A machine-rendered reading of the paper's core claim, the machinery that carries it, and where it could break.

The paper compares serial and Monte Carlo batch acquisition functions to decide how to select groups of points for testing when optimizing an unknown costly function. It evaluates them on the Ackley and Hartmann test problems, which stand in for difficult search landscapes in materials work, plus a model fitted to real perovskite solar cell data. The tests show that q-upper confidence bound delivers more reliable optima with fewer evaluations when nothing is known ahead of time about the shape or noise level of the target function. This choice matters because each experimental run is expensive, so a better default strategy can reduce the total number of trials needed to reach a strong result.

Core claim

Tests on the six-dimensional Ackley and Hartmann functions and on an empirical model of perovskite solar cell power conversion efficiency show that qUCB and serial UCB with local penalization both perform well in noiseless settings while qlogEI lags, but all three Monte Carlo methods converge faster and with less dependence on starting conditions than UCB/LP once noise is added; the overall recommendation is therefore to use qUCB as the default when optimizing a black-box function in six or fewer dimensions without prior landscape knowledge.

What carries the argument

q-upper confidence bound (qUCB) Monte Carlo batch acquisition function that selects parallel evaluation points by balancing predicted value against uncertainty.

If this is right

  • qUCB reaches a confident modeled optimum while using fewer expensive samples than the alternatives in low-dimensional noisy settings.
  • All Monte Carlo approaches show faster convergence and lower sensitivity to initial conditions than serial UCB/LP when noise is present.
  • In noiseless conditions both UCB/LP and qUCB outperform qlogEI on the Ackley and Hartmann proxies.
  • The same ordering of performance holds when the acquisition functions are applied to an empirical model built from real perovskite solar cell measurements.
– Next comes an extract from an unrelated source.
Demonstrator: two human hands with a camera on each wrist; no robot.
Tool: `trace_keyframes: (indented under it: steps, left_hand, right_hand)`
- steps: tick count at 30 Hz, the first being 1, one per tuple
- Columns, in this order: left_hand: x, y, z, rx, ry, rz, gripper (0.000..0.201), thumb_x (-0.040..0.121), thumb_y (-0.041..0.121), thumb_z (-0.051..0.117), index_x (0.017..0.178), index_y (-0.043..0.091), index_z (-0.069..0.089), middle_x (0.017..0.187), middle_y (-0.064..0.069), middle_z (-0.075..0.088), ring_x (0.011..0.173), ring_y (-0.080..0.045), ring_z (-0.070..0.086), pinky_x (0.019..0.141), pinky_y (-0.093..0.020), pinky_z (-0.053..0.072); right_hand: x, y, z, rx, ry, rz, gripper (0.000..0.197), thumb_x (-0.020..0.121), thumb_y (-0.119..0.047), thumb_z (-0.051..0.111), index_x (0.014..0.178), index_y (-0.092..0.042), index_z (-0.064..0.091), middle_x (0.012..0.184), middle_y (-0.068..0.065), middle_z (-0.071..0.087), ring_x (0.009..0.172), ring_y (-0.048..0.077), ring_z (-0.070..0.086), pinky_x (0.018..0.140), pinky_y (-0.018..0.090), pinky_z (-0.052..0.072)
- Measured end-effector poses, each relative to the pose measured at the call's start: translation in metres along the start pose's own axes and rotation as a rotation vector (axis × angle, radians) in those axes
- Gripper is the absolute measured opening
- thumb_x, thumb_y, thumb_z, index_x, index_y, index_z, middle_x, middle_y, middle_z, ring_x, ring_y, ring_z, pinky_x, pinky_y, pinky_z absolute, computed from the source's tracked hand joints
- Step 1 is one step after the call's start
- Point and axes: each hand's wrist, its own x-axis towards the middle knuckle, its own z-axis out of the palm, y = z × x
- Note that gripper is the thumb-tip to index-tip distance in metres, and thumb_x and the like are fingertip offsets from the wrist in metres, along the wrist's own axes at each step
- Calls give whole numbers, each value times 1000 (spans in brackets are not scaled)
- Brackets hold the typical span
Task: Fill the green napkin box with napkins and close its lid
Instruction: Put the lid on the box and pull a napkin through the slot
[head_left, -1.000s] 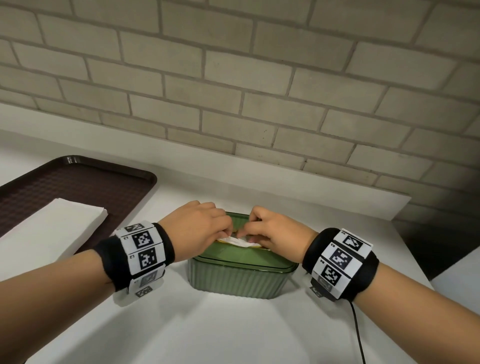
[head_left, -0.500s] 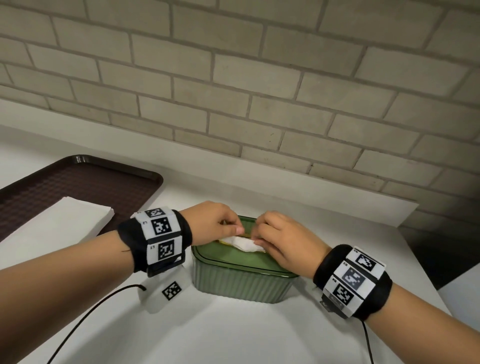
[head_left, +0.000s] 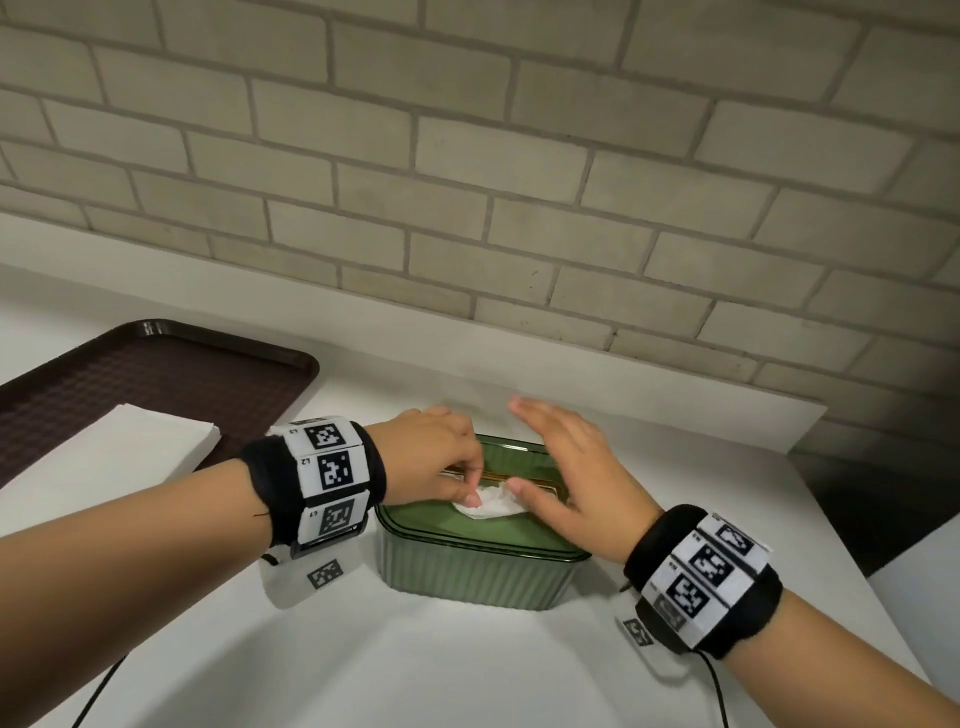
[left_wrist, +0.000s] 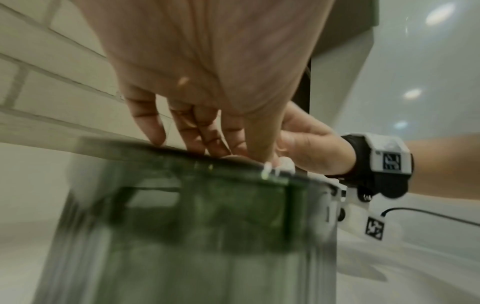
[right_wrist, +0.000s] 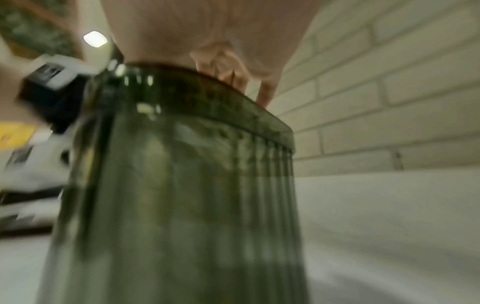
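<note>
The green ribbed napkin box (head_left: 478, 574) stands on the white counter with its lid (head_left: 467, 532) down. A white napkin tuft (head_left: 493, 505) sticks up through the slot in the lid. My left hand (head_left: 441, 462) is over the box's left end, its thumb and forefinger pinching the tuft. My right hand (head_left: 566, 467) lies over the right part of the lid with straight, spread fingers, its thumb tip touching the tuft. Both wrist views are blurred: the left wrist view shows the box (left_wrist: 187, 226) under my left fingers (left_wrist: 207, 135), the right wrist view shows the box (right_wrist: 182, 185) from the side.
A dark brown tray (head_left: 156, 374) lies at the left, with a stack of white napkins (head_left: 104, 462) on its near part. A brick wall (head_left: 467, 182) runs along the back. The counter (head_left: 415, 665) ends at the right past the box. Cables trail from both wristbands.
My right hand has let go of the napkin and straightened its fingers over the lid. The left hand keeps pinching the tuft, and more of the napkin shows above the slot.
</note>
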Motion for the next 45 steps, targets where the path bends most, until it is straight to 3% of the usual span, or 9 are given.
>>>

Where Pith is reading between the lines

These are editorial extensions of the paper, not claims the author makes directly.

  • Experimental groups working on new materials optimization tasks could adopt qUCB as their starting acquisition function to reduce the number of synthesis or processing runs required.
  • The same comparison framework could be repeated on functions with more than six dimensions or on other classes of experimental data to test whether the preference for qUCB persists.
  • Software tools for Bayesian optimization could expose qUCB as the pre-selected default for users who supply no prior information about their objective.

Load-bearing premise

The Ackley and Hartmann functions together with the regression model from perovskite data are representative proxies for the optimization landscapes encountered in typical materials synthesis experiments.

What would settle it

A new comparison on a different test function or on fresh experimental data in which qlogEI or UCB/LP reaches a high-confidence optimum using strictly fewer evaluations than qUCB would falsify the default recommendation.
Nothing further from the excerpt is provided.